Wednesday, October 5, 2016

Dog Tired

It's starting to get dark earlier.  And yes, I realize it's only going to get worse with the whole "fall back" - which happens in about a month.

But what sucks about it is that playtime with Piper in the back yard is less fun.  Because I can't see her in the dark.  Now, true, she has some reflective doodads on her collar, but really, she's a black dog who sticks to the fence line and makes like a shadow.

So, I'm dealing with that.  I might get one of those little flasher lights that joggers wear.  Because she has energy she needs to expend.  I have less energy.  I don't know what's wrong, exactly, but I'm feeling a little lethargic.

And I need to get cracking. I have Halloween costumes to construct, and cabinets to empty.  I need to order some materials for a home improvement project we have coming up.

And always laundry and dishes and sweeping.

But once it's about 7:45 PM, I'm counting the minutes til 10PM, which seems like a reasonable bedtime...right?

I met with my apnea doc earlier this week, and he was pleased with where I am, but wants me to lose weight.  He agreed that it's especially hard when you're traveling - so at least he knows what we're dealing with.  But, the machine works and I can see him again in six months.

I have to get a few things to prepare for a wedding this weekend.

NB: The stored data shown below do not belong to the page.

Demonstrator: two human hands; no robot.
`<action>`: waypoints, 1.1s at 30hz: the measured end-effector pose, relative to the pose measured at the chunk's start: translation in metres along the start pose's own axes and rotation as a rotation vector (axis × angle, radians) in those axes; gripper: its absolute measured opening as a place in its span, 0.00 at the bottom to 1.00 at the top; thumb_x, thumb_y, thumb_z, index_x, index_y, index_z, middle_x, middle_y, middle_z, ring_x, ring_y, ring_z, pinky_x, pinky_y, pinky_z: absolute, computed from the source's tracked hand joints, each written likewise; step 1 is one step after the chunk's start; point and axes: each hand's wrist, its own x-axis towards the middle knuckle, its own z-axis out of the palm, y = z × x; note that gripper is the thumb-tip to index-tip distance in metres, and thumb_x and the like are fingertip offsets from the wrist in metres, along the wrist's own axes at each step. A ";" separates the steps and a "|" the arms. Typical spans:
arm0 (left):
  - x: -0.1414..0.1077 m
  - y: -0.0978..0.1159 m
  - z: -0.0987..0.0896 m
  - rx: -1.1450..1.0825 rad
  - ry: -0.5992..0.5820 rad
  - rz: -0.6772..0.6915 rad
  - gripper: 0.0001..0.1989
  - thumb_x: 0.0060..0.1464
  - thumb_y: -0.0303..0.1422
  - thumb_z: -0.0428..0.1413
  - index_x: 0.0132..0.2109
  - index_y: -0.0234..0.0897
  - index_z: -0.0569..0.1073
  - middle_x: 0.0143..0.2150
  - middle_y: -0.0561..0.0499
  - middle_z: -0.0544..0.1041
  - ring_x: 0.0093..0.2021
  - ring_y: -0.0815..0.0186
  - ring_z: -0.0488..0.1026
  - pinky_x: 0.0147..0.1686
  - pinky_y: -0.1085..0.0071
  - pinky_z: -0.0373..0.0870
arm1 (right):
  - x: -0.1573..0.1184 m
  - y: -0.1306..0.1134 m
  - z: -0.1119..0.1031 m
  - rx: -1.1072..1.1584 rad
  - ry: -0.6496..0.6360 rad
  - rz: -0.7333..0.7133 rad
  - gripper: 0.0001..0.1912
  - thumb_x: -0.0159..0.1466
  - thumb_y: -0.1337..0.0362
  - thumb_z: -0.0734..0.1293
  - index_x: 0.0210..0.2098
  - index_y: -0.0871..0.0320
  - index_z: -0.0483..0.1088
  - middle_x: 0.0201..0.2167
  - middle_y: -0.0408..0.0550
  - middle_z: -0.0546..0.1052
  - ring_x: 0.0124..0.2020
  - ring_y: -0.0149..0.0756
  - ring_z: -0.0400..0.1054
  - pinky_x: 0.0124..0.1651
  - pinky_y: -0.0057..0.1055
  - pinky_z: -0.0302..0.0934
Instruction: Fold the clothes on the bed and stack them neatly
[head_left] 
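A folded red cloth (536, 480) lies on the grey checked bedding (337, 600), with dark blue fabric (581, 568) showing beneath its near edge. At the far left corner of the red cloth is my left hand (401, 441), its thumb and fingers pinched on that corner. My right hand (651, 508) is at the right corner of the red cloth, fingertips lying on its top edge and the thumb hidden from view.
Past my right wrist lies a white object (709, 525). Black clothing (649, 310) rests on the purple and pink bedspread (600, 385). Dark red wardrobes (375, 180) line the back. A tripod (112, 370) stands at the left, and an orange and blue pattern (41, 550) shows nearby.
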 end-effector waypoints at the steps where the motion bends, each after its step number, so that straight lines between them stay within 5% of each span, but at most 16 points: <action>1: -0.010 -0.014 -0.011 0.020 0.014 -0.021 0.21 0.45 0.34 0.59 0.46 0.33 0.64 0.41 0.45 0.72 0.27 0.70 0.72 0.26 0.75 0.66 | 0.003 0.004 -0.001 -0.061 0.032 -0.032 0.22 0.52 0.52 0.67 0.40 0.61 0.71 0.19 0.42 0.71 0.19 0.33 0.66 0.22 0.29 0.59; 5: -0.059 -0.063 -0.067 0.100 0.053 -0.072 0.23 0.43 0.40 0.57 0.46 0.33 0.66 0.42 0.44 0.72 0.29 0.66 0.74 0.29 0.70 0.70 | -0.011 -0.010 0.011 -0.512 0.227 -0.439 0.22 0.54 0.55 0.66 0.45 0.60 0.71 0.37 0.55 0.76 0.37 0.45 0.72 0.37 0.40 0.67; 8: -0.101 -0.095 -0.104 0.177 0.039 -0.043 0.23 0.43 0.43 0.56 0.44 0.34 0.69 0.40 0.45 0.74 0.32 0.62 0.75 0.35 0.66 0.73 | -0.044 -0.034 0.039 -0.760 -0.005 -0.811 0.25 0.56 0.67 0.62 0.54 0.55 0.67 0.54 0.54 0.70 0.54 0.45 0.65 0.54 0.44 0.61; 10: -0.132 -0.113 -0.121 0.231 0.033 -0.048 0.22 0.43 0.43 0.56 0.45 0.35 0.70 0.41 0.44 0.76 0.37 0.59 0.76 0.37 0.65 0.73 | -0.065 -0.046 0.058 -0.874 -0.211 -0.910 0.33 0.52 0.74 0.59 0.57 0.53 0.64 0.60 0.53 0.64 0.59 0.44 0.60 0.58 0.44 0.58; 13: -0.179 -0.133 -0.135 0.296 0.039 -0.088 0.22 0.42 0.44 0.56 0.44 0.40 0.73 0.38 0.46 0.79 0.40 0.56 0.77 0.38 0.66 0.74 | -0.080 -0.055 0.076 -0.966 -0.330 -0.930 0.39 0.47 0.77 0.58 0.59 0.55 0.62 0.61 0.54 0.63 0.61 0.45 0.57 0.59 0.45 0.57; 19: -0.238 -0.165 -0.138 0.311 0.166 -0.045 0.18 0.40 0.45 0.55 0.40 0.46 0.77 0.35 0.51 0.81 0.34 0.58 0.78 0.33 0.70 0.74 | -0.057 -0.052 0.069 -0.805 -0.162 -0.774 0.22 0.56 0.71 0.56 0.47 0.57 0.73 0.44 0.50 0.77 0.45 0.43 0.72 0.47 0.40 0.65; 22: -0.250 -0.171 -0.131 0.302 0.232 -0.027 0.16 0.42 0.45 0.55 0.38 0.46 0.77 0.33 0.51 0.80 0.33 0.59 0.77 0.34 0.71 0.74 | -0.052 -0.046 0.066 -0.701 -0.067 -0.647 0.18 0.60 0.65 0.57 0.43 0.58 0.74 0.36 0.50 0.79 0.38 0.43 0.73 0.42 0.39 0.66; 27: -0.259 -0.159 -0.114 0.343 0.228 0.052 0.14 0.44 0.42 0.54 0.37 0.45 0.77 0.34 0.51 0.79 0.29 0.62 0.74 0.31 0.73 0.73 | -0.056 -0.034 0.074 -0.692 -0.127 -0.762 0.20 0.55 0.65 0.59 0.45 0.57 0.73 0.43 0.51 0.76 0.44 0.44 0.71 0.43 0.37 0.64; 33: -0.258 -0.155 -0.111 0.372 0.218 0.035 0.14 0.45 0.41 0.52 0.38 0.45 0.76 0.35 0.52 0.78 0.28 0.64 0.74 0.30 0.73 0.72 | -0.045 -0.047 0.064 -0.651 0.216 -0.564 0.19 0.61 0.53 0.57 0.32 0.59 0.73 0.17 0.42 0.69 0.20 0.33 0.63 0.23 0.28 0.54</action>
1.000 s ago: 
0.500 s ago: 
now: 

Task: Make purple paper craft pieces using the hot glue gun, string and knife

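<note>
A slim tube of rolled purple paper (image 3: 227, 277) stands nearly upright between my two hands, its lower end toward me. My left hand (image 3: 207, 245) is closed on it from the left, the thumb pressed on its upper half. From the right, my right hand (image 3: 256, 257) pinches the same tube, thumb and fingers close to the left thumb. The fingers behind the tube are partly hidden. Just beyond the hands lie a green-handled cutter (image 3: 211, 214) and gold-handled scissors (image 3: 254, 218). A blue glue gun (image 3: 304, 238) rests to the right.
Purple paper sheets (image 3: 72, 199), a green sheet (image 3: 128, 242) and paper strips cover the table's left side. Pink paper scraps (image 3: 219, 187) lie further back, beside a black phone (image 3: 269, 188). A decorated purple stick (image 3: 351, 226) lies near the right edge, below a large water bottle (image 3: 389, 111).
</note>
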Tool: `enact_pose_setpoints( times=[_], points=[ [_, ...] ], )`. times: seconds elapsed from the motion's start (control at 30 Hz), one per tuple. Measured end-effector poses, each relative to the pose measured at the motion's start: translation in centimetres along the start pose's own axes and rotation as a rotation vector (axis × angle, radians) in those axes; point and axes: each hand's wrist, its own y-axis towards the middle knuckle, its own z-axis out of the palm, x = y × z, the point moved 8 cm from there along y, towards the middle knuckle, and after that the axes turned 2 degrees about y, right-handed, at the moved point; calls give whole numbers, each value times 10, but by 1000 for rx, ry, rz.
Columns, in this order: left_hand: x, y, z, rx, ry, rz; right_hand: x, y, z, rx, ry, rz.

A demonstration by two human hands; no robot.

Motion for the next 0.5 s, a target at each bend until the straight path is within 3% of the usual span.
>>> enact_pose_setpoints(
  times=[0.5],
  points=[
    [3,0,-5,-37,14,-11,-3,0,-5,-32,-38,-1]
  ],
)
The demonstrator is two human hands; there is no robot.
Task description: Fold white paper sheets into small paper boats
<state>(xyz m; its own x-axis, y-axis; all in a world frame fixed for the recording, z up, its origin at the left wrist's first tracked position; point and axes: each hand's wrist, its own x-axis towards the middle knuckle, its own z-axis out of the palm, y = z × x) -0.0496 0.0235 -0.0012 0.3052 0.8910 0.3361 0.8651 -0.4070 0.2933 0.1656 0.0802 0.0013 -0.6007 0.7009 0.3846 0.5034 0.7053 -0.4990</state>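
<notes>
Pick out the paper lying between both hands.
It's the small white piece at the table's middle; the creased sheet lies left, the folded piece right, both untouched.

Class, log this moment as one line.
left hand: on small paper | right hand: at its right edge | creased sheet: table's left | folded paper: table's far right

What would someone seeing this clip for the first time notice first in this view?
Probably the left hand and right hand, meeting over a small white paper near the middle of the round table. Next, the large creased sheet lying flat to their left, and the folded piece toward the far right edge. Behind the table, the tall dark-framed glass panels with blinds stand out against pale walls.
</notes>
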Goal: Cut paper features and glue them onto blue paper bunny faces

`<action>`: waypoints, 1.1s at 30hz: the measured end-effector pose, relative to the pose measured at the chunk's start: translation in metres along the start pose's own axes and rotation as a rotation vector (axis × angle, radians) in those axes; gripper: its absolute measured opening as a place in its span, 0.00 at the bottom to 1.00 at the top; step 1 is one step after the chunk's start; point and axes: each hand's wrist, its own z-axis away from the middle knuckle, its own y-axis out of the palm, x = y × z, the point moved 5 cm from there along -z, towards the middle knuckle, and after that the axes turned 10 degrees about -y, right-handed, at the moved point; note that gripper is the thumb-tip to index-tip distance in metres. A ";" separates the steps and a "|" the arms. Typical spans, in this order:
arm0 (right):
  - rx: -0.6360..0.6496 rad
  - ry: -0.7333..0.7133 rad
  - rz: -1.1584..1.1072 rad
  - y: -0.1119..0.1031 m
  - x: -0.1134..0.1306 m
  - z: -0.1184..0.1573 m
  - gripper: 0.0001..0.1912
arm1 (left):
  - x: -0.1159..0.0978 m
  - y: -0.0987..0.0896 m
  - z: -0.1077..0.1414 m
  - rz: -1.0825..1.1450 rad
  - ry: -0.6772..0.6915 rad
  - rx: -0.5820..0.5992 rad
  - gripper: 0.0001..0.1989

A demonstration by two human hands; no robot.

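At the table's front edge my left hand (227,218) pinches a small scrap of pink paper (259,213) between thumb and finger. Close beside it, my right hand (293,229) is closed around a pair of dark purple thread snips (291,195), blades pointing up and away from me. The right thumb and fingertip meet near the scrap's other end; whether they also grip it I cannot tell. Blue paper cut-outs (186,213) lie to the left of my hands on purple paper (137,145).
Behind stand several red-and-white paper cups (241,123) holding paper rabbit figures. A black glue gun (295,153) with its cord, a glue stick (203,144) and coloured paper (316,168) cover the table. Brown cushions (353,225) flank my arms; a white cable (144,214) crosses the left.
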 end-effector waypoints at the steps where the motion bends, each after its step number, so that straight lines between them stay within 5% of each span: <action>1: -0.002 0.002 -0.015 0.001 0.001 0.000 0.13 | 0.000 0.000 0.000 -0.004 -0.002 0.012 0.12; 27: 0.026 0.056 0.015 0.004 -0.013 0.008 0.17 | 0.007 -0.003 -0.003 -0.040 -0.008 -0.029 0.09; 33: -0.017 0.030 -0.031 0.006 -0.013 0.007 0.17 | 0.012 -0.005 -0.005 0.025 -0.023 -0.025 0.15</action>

I also need to buy a wedding present.  Which is way less fun when you live in a major market without a Crate and Barrel.  We do have, as it happens, a plethora of Cracker Barrels, but it's decidedly NOT the same thing.  Although, I just bought two Halloween cards from Cracker Barrel - so, there's that.

So, I've been thinking about the debates.

When I was a junior in High School our history teacher had us do debates on moments in American History.  I volunteered to do the first one with this guy who I ended up dating briefly, but that's another story.  Anyway, I prepared hardcore for the debate and when the day came, I just eviscerated him.  It was brutal.  If you were him.  If you were me, it was AWESOME.  I earned some cred with our teacher and got the rep for someone you didn't want to go up against.  I was otherwise mediocre as fuck in that class.  So I know how it feels to be Hillary Clinton.  And to a lesser extent, Mike Pence.  Although, truthfully I still prefer Tim Kaine.  He's a feisty little Boston Terrier.

Am I a good boy, Hillary?


The holidays are coming, and apparently that's a trigger for my grief to return like a freight train through a small town.  I'm working on/through it.   But at least I'm aware that it's happening and that I can cut myself a little slack.

That's enough for now, I think.  I'm tired, and it's just 11AM.  Which makes for a long day.

I need some customers to get moving and get me back on the road.